FXStreet’s CEO, Fransesc Riverola, reported that FXCM will be dramatically cutting its advertising budget for 2010. In a very interesting blog post, he said that the battle will be in M&A – mergers and acquisitions.

In his post he describes FXCM as one of the most active advertisers in the forex industry and looked into the impact of their move:

2009 was a year of explosion of Forex sites. The consequence of the dramatic cuts in the Retail Forex brokers’ budget is going to be that many new Forex related sites will be forced to close their doors due to the lack of monetizing of their ad stock.

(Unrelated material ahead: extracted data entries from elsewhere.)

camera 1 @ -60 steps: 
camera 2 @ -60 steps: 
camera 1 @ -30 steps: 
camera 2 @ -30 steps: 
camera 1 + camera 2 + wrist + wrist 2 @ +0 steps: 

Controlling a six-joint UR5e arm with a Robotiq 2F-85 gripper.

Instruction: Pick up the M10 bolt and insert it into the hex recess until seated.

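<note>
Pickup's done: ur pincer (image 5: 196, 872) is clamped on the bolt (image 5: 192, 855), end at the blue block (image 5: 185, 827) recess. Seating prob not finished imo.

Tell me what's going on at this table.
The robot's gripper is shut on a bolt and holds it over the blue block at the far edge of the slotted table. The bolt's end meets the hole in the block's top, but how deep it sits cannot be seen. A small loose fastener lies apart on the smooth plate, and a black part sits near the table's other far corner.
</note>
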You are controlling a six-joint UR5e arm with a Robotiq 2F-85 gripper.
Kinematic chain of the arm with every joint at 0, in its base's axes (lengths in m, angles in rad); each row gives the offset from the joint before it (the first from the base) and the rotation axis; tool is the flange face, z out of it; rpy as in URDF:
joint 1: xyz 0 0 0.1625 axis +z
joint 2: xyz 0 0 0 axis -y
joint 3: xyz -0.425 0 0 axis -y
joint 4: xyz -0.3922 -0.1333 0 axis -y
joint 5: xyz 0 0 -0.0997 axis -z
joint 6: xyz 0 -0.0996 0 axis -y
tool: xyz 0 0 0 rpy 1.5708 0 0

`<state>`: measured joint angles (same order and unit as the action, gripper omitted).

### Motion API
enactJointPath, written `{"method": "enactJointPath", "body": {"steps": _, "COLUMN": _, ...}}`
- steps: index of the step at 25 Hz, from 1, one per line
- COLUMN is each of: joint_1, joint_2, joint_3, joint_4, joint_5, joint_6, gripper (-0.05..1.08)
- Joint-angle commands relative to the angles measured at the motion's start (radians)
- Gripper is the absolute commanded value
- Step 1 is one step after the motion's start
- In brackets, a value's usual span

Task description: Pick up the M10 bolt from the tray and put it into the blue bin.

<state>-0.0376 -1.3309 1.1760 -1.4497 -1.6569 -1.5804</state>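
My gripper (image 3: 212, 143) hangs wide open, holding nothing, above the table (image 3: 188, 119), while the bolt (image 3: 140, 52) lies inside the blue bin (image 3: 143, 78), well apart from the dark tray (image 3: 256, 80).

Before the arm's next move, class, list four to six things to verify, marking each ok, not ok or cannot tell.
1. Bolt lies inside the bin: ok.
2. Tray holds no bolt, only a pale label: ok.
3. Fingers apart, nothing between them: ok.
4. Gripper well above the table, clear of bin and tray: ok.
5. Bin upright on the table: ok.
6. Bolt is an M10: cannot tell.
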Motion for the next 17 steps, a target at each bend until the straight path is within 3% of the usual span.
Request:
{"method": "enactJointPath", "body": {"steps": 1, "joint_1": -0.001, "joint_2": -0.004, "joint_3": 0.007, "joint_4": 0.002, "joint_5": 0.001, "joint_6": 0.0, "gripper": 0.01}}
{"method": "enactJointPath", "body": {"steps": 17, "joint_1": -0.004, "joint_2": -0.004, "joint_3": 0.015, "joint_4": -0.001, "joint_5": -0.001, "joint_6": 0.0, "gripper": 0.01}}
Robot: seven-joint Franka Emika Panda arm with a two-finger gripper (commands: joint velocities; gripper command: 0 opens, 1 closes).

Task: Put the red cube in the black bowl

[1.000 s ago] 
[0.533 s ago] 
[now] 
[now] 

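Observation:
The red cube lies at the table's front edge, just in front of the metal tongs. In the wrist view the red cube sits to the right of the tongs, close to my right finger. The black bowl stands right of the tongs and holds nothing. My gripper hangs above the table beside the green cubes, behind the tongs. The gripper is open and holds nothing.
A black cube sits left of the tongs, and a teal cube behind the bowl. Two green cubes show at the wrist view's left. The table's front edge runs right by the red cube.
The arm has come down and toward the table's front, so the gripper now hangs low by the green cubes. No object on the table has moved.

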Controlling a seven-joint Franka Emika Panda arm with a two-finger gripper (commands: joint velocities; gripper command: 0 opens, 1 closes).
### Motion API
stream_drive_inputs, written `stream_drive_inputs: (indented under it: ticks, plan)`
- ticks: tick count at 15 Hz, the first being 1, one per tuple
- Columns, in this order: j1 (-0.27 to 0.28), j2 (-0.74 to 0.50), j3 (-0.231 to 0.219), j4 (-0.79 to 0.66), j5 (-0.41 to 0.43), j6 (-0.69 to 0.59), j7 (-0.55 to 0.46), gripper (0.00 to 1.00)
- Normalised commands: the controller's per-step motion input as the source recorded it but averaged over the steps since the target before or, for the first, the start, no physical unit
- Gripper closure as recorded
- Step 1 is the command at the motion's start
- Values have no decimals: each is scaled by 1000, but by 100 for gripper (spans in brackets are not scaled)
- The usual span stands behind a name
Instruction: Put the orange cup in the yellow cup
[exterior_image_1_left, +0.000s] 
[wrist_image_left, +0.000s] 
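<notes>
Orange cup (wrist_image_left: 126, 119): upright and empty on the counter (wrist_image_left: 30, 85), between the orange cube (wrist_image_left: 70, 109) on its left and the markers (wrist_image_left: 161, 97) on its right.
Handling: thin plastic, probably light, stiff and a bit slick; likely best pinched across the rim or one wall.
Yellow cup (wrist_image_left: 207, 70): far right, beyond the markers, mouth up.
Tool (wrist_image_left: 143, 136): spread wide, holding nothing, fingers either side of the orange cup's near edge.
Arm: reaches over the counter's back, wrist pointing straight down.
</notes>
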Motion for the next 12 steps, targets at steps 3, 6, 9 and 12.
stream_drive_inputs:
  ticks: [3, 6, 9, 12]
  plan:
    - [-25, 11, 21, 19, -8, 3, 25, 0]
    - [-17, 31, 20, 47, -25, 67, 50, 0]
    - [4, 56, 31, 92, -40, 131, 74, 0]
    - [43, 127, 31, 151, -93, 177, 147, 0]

Well, as an owner of a forex site that has seen great growth in 2009, I don’t see any fall in revenue – on the contrary – revenue is growing. My litmus for advertising costs is Google AdSense. The largest ad network in the world has supplied me with steady CPMs throughout 2009. I won’t be shutting my doors soon…

I think that the move by FXCM (which also advertises here) is significant, but will also have other consequences: other forex brokers will have an opportunity to increase their presence on the web and gain more traders, as FXCM will make some space vacant.

I stick to my statement in the 2010 forex industry predictions, and see further growth in forex trading, in the education of traders and the maturity of brokers. This will eventually have a positive effect on advertising dollars as well.